Regulatory Entanglement


regulatory-entanglement.pngThe increase in the number of regulations to which U.S. banks must comply can actually be measured in linear feet. Twenty-five years ago, if you had taken all of the laws and regulations that applied to banks and stacked them on the floor, they would have stood about a foot high. Today, that same pile would be about three feet high-a testament to how busy Congress and the federal regulators have been since the early 1990s.

“I would say that banking is more heavily regulated than any other industry,” says David Freeman Jr., a partner and head of the financial services practice group at the Washington-based law firm Arnold & Porter, who has actually done the measurement. “I don’t think the public has any idea. The industry is way more regulated than nuclear power.”

And if one were to drill into that three-foot high stack of do’s and don’ts, somewhat like a weather scientist taking a core sample from an Antarctic glacier, they could see all of the climate changes that have occurred in bank regulation in recent years. Buried in the regulatory ice is the Federal Deposit Insurance Corp. Improvement Act of 1991, which imposed new restrictions on the industry after a previous banking crisis. You would also find the Gramm-Leach-Bliley Act of 1999, which allowed commercial banks, insurance companies and investment banks to merge, but also imposed new privacy restrictions on banks, and of course the mother of all regulatory measures-the Dodd-Frank Act of 2010-which was spawned by a more recent financial crisis. Also to be found in this regulatory core sample are 15 other, lesser pieces of legislation that have imposed more requirements on the industry, not to mention rules that have been put in place by the regulatory agencies themselves, including the Federal Reserve and the Consumer Financial Protection Bureau (CFPB).

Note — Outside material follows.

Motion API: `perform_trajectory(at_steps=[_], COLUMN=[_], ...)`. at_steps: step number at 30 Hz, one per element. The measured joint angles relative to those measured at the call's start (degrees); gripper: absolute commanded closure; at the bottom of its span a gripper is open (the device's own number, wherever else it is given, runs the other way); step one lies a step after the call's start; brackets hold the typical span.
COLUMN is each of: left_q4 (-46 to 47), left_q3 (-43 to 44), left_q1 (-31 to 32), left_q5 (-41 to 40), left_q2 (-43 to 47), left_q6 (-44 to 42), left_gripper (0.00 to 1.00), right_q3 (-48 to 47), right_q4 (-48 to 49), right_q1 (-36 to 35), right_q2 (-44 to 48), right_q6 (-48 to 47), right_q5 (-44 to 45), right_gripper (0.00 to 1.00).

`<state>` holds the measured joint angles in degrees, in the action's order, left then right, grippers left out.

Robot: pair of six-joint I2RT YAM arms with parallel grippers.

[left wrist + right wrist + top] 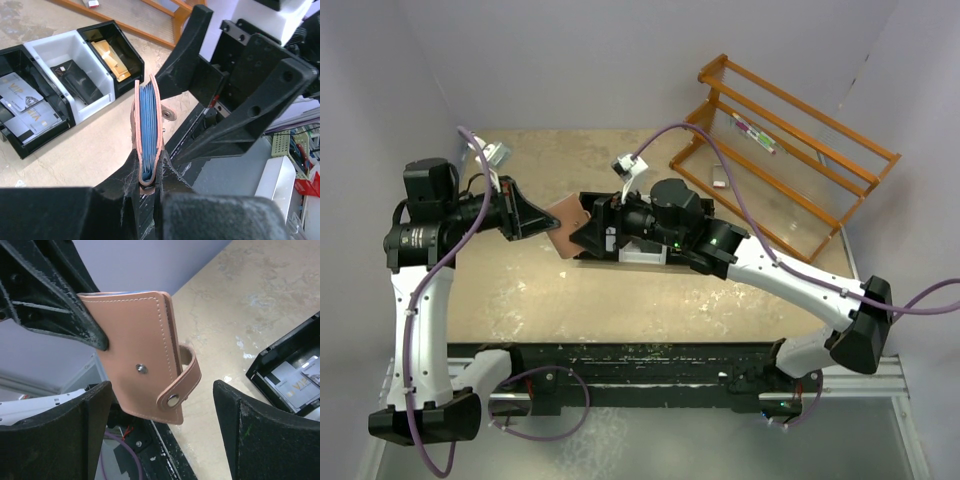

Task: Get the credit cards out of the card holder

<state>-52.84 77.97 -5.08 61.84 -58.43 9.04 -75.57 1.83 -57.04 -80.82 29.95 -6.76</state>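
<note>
Nearest me is the black mounting rail (640, 365) along the near edge of the table (520, 300), with both arms bolted to it. Over on the left, the left claw (146, 172) is pressed together on one end of the flat reddish-brown leather card holder (140, 355) with the light blue lining. It's holding the thing up on edge in the air above the table. The holder's strap curls round the free edge, and its snap sits apart from the stud on the cover.

The right claw (578, 232) is spread wide, one finger on each side of the holder, not touching it as far as I can see.

Under that arm there's a row of small plastic bins. The pale grey and white credit cards (22, 107) lie in a black bin (30, 147). A flat black pouch (75, 80) is in the white bin (95, 107), and tan-yellow paper pieces (112, 57) are in the next black one. Far right stands an orange wooden rack (790, 150).
</note>
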Motion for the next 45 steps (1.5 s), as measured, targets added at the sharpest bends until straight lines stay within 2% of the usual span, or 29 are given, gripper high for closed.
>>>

Unfortunately for the banking industry, few of these rules and regulations ever go away. Instead, they are laid down one upon the other like stratum that remain in perpetuity. True, the federal banking agencies are required by the Economic Growth and Regulatory Paperwork Reduction Act (EGRPRA) of 1996 to review and identify, within a 10-year period, any “outdated, unnecessary or unduly burdensome” regulations that have been imposed on banks and report that information to Congress. However, EGRPRA is the wrong tool to achieve broad scale relief-and the regulators are likely to be cautious anyway in the current political environment. “Nobody wants to be hauled up before Congress and be accused of being too easy on the banks,” says H. Rodgin Cohen, the senior chairman at Sullivan & Cromwell and one of the industry’s top lawyers. “The political pressure on these regulators is unprecedented. There are some regulatory relief measures they could do on their own, but the more fundamental changes really require Congress to act.”

Still, one former regulator thinks the three-foot high stack of rules that govern the industry should be given a thorough overhaul. Eugene Ludwig was Comptroller of the Currency from 1993 to 1998 before establishing his own Washington-based consulting firm, Promontory Financial Group, to work with banks and other financial services companies. He tells a story from his days as the comptroller, when he decided it would be a good idea to train young examiners by pairing them with more experienced examiners and sending them both into the well-run banks, with their cars parked in some bank locations. “I found out later that there were so many examiners being trained at some of the smaller banks that it almost made it impossible for the banks to operate when the training was going on,” Ludwig says. “We interrupted their business for almost a day or two. Once I found out, I stopped that. There are dozens and dozens of examples like that in the rule book. These rules and practices grow up like barnacles do on a ship, and if they’re not scrapped off from time-to-time, they’ll sink the ship.”

There are many bankers who would like to go even further. Working through its primary lobbying organizations-the American Bankers Association (ABA), the Independent Community Bankers of America (ICBA) and the Financial Services Roundtable (FSR)-the industry has tried unsuccessfully to persuade Congress to loosen or modify a number of regulations, particularly Dodd-Frank and its progeny, the CFPB. An ambitious regulatory relief measure failed to get through Congress last year, and even backfired on the industry when large banks were hit instead with what amounted to a new tax to help fund a major highway bill. Nor do the prospects for regulatory relief look any better in 2016, given the political cross-currents of a presidential election year.

At a deeper level, the principal roadblock that banks face when it comes to regulatory relief are all the frightening memories of the last financial crisis, which have been deeply etched into the national psyche, including Congress and the regulators. “The crisis was so devastating,” says Francis Creighton, executive vice president for governmental affairs at the Financial Services Roundtable, which represents large banks and nonbank financial companies. “So many people lost their jobs. People lost their homes. That memory is just hanging out there and it hasn’t gone away. I don’t know that it goes away for another 10 years.”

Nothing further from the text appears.